TASK DIRECTIONS.
How many lines in this data contain the string "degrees"? Reply with the number only.

SUPPLIED MATERIAL.
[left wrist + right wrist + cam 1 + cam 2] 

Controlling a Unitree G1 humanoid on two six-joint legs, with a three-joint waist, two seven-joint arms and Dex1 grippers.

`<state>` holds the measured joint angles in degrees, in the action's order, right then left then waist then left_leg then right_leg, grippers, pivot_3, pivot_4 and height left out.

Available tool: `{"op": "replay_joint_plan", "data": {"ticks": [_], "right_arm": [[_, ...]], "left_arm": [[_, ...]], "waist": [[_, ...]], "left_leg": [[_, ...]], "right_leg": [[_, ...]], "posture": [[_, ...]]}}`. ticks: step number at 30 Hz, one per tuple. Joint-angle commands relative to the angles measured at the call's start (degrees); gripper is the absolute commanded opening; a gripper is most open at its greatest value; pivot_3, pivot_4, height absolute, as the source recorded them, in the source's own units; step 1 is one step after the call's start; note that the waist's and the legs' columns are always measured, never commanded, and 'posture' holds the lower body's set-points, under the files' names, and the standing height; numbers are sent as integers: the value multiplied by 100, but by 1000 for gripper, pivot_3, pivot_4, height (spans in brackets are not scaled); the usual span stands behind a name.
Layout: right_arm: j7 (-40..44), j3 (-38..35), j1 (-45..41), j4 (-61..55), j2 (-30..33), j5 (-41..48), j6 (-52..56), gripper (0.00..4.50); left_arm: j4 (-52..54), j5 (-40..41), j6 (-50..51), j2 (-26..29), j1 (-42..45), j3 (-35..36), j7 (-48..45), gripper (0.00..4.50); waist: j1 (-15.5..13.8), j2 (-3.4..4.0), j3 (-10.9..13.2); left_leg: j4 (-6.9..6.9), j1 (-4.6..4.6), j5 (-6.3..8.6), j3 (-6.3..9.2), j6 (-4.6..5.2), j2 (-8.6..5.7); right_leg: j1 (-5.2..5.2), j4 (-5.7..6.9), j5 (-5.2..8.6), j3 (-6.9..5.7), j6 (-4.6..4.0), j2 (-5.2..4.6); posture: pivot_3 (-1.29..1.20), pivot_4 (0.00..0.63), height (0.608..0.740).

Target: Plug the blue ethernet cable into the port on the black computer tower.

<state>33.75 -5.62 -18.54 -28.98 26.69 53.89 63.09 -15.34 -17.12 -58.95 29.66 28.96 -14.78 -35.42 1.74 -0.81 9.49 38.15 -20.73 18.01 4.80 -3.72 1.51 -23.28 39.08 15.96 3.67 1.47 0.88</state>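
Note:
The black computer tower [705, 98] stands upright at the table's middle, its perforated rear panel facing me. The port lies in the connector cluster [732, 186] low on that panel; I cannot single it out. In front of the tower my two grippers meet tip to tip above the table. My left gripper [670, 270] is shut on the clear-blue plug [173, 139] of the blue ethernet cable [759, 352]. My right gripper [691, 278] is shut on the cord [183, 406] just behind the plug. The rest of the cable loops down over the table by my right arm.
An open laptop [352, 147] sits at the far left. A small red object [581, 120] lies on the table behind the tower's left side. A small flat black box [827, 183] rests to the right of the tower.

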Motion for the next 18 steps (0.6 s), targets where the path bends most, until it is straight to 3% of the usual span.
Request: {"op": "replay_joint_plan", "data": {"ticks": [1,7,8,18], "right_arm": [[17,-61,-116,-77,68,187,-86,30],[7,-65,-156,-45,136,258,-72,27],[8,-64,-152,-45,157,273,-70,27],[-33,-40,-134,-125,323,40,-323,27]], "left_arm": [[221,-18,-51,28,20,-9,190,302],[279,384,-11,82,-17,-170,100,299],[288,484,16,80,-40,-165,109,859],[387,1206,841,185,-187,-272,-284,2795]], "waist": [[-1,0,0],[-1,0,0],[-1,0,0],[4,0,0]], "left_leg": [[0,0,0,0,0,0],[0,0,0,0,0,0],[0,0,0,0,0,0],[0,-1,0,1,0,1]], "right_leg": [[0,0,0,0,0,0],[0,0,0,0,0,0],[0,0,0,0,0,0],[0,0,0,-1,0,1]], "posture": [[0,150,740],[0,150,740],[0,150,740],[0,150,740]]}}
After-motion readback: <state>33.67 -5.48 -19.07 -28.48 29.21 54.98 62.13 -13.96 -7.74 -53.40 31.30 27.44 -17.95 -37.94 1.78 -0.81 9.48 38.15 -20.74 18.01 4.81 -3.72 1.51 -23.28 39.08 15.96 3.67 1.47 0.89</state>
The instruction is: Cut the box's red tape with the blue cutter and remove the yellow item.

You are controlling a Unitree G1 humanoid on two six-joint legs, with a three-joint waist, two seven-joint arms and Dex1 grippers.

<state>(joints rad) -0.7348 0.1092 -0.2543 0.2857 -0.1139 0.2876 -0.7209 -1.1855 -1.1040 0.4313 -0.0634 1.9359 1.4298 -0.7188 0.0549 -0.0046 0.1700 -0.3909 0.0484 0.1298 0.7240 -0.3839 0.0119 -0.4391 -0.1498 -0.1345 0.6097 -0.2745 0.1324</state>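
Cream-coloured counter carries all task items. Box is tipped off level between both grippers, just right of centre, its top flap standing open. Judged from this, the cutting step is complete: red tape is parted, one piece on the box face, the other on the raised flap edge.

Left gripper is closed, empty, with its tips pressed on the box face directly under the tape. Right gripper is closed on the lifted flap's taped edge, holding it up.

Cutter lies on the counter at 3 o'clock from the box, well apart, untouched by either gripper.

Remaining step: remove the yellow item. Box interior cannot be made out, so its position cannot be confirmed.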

EXPECTED OUTPUT.
2